(Stored items)
· · · · ·

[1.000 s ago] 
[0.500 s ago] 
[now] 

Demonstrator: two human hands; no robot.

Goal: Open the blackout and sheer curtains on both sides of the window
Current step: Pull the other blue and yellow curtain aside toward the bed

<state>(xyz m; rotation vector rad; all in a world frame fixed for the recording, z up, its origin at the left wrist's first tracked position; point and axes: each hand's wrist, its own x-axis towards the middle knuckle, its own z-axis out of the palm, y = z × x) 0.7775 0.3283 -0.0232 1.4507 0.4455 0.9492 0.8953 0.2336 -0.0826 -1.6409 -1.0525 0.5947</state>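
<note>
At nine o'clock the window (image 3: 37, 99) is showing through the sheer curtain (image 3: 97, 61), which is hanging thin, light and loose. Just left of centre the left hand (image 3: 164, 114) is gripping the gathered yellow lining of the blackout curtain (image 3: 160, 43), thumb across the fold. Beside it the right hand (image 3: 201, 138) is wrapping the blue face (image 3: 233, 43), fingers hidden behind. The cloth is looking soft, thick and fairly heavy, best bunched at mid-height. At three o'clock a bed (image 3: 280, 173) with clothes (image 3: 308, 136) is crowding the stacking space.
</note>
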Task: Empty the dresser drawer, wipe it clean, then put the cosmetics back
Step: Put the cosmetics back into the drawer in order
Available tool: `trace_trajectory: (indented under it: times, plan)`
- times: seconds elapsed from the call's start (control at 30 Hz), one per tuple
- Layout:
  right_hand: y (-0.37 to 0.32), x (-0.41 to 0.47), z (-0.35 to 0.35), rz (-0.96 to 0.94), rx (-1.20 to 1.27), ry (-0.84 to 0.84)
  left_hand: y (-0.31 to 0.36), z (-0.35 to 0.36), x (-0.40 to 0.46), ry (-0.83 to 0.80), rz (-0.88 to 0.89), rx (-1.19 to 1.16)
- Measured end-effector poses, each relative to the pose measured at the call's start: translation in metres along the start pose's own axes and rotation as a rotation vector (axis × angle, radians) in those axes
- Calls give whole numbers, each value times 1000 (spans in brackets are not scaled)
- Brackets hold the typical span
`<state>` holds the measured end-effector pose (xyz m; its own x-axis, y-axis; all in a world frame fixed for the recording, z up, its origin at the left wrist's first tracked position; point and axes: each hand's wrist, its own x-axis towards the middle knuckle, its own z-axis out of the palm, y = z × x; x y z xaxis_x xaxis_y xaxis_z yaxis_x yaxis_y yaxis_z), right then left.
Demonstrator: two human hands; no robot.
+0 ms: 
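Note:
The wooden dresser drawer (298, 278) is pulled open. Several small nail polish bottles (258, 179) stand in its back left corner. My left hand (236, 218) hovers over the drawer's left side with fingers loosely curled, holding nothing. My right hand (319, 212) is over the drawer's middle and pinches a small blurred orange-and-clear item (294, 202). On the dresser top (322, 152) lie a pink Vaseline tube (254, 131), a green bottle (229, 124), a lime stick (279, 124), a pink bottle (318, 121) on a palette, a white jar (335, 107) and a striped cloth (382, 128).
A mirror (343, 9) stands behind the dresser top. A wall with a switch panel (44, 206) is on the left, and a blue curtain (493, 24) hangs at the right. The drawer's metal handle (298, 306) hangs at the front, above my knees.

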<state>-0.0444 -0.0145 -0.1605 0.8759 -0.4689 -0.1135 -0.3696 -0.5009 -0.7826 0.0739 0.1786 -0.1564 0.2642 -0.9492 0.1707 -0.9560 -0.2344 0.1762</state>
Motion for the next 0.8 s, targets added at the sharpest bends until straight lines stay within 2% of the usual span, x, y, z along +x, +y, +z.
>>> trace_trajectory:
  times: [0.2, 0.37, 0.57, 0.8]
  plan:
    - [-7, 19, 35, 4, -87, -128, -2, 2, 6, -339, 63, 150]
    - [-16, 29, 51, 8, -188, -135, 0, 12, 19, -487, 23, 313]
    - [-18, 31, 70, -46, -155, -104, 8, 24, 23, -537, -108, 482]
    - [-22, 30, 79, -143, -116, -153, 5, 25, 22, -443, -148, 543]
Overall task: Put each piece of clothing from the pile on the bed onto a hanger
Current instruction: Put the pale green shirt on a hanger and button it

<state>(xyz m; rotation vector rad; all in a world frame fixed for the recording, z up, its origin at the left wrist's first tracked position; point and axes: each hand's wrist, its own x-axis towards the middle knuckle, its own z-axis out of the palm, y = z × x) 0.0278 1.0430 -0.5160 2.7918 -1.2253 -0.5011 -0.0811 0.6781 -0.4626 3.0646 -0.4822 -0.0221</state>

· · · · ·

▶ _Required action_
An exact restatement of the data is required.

▶ _Written solution_
[1.000 s ago] 
[0.500 s ago] 
[now] 

Demonstrator: two human hands; no robot.

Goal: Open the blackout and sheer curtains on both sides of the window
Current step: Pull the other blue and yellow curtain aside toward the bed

<state>(xyz m; rotation vector rad; all in a world frame fixed for the recording, z up, its origin at the left wrist's first tracked position; point and axes: each hand's wrist, its own x-axis towards the middle knuckle, its own z-axis out of the palm, y = z × x) 0.7775 0.3283 -0.0232 1.4507 0.4455 0.9492 0.8953 0.2336 -0.0826 -1.6409 -1.0525 0.5947</state>
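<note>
At nine o'clock the window (image 3: 37, 99) is showing through the sheer curtain (image 3: 97, 61), which is hanging thin, light and loose. Just left of centre the left hand (image 3: 164, 114) is gripping the gathered yellow lining of the blackout curtain (image 3: 160, 43), thumb across the fold. Beside it the right hand (image 3: 201, 138) is wrapping the blue face (image 3: 233, 43), fingers hidden behind. The cloth is looking soft, thick and fairly heavy, best bunched at mid-height. At three o'clock a bed (image 3: 280, 173) with clothes (image 3: 308, 136) is crowding the stacking space.
</note>
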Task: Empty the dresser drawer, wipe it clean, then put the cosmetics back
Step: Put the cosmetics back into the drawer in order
Available tool: `trace_trajectory: (indented under it: times, plan)`
- times: seconds elapsed from the call's start (control at 30 Hz), one per tuple
- Layout:
  right_hand: y (-0.37 to 0.32), x (-0.41 to 0.47), z (-0.35 to 0.35), rz (-0.96 to 0.94), rx (-1.20 to 1.27), ry (-0.84 to 0.84)
  left_hand: y (-0.31 to 0.36), z (-0.35 to 0.36), x (-0.40 to 0.46), ry (-0.83 to 0.80), rz (-0.88 to 0.89), rx (-1.19 to 1.16)
- Measured end-effector poses, each relative to the pose measured at the call's start: translation in metres along the start pose's own axes and rotation as a rotation vector (axis × angle, radians) in those axes
- Calls give whole numbers, each value times 1000 (spans in brackets are not scaled)
- Brackets hold the typical span
`<state>` holds the measured end-effector pose (xyz m; its own x-axis, y-axis; all in a world frame fixed for the recording, z up, its origin at the left wrist's first tracked position; point and axes: each hand's wrist, its own x-axis towards the middle knuckle, its own z-axis out of the palm, y = z × x; x y z xaxis_x xaxis_y xaxis_z yaxis_x yaxis_y yaxis_z), right then left.
Demonstrator: two human hands; no robot.
+0 ms: 
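Note:
The wooden dresser drawer (298, 278) is pulled open. Several small nail polish bottles (258, 179) stand in its back left corner. My left hand (236, 218) hovers over the drawer's left side with fingers loosely curled, holding nothing. My right hand (319, 212) is over the drawer's middle and pinches a small blurred orange-and-clear item (294, 202). On the dresser top (322, 152) lie a pink Vaseline tube (254, 131), a green bottle (229, 124), a lime stick (279, 124), a pink bottle (318, 121) on a palette, a white jar (335, 107) and a striped cloth (382, 128).
A mirror (343, 9) stands behind the dresser top. A wall with a switch panel (44, 206) is on the left, and a blue curtain (493, 24) hangs at the right. The drawer's metal handle (298, 306) hangs at the front, above my knees.
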
<state>-0.0444 -0.0145 -0.1605 0.8759 -0.4689 -0.1135 -0.3696 -0.5009 -0.7826 0.0739 0.1786 -0.1564 0.2642 -0.9492 0.1707 -0.9560 -0.2344 0.1762</state>
Motion for the next 0.8 s, targets added at the sharpest bends until straight lines stay within 2% of the usual span, x, y, z along +x, +y, +z.
>>> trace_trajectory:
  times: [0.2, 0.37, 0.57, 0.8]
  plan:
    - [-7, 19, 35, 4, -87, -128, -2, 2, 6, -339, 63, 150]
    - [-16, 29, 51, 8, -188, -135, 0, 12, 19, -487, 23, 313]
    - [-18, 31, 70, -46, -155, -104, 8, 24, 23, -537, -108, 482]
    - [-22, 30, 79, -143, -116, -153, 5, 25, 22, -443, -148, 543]
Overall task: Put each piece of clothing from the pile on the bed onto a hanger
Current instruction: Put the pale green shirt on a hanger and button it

<state>(xyz m; rotation vector rad; all in a world frame fixed for the recording, z up, its origin at the left wrist's first tracked position; point and axes: each hand's wrist, its own x-axis towards the middle knuckle, its own z-axis out of the palm, y = z × x) 0.0278 1.0430 -0.5160 2.7918 -1.2253 -0.5011 -0.0811 0.6781 -0.4626 3.0646 -0.4822 -0.0221</state>

Nothing else is required to finish the exercise.